ABOUT THIS EXERCISE =>
Count how many lines in the data below include "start". Answer with the number only.

Segment Open

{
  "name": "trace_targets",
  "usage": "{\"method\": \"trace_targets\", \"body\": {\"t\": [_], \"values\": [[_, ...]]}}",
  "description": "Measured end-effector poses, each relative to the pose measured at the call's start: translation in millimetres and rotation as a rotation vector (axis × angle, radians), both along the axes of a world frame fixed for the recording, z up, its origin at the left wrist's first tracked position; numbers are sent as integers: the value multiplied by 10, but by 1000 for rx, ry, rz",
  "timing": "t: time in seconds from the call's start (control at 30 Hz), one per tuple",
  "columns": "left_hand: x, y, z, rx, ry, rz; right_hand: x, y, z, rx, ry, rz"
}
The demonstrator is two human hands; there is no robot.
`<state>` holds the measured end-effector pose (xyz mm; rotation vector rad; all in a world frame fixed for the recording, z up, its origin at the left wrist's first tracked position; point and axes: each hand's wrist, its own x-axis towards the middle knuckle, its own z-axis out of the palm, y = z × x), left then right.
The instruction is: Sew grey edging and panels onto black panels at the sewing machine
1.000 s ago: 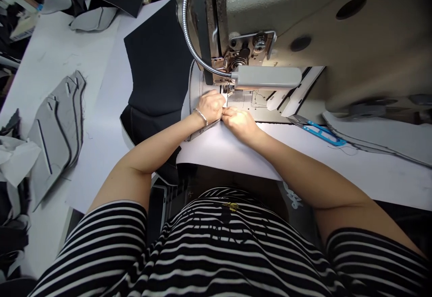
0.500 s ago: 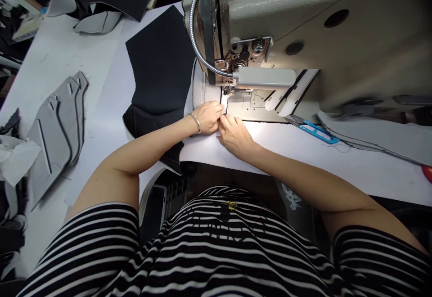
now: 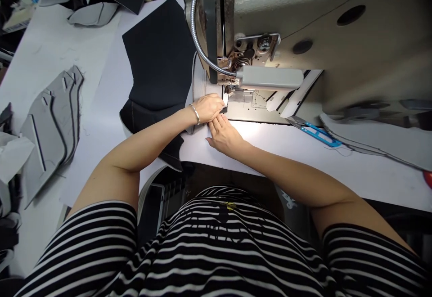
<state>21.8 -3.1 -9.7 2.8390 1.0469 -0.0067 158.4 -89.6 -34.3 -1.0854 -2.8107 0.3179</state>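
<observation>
My left hand, with a bracelet at the wrist, has its fingers curled and pinches the edge of a grey fabric piece just in front of the sewing machine's presser foot. My right hand lies right beside it on the same piece, fingers stretched flat and pressing down. The big beige sewing machine fills the upper right, with a lamp on a gooseneck lighting the needle plate. Most of the grey piece is hidden under my hands.
A black fabric panel lies left of the machine. Stacked grey cut pieces sit at the far left, more black and grey pieces at the back. Blue-handled snips rest on the white table to the right.
My right hand has slid back toward me and flattened out on the piece. My left hand stays pinched at the presser foot. The view shifted slightly.
</observation>
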Motion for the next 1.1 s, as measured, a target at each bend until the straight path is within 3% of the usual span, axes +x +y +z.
{"method": "trace_targets", "body": {"t": [0.17, 0.5, 0.63, 0.83, 1.1], "values": [[9, 97, -47, -14, -44, 52, -58, 109, 34, -34, -50, -13], [42, 152, -162, 54, -125, 116, -185, 291, -123, 56, 10, -104], [63, 219, -168, 74, -167, 217, -174, 363, -136, 33, 69, -129], [88, 334, -119, 99, -74, 323, -96, 493, -168, -4, 214, -108], [128, 338, -145, 74, -66, 388, -79, 513, -187, -8, 223, -100]]}}
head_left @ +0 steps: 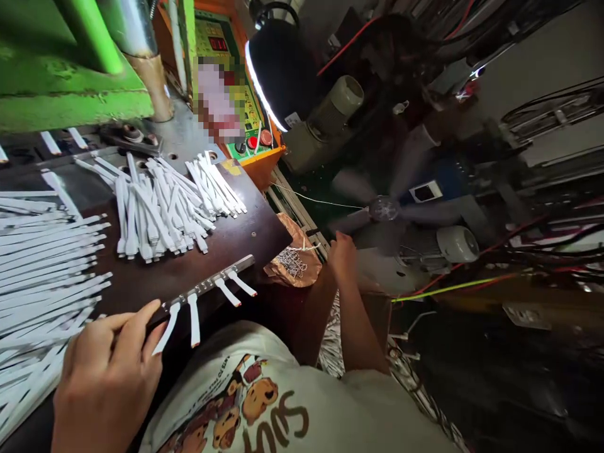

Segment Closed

YOUR SOLUTION =>
2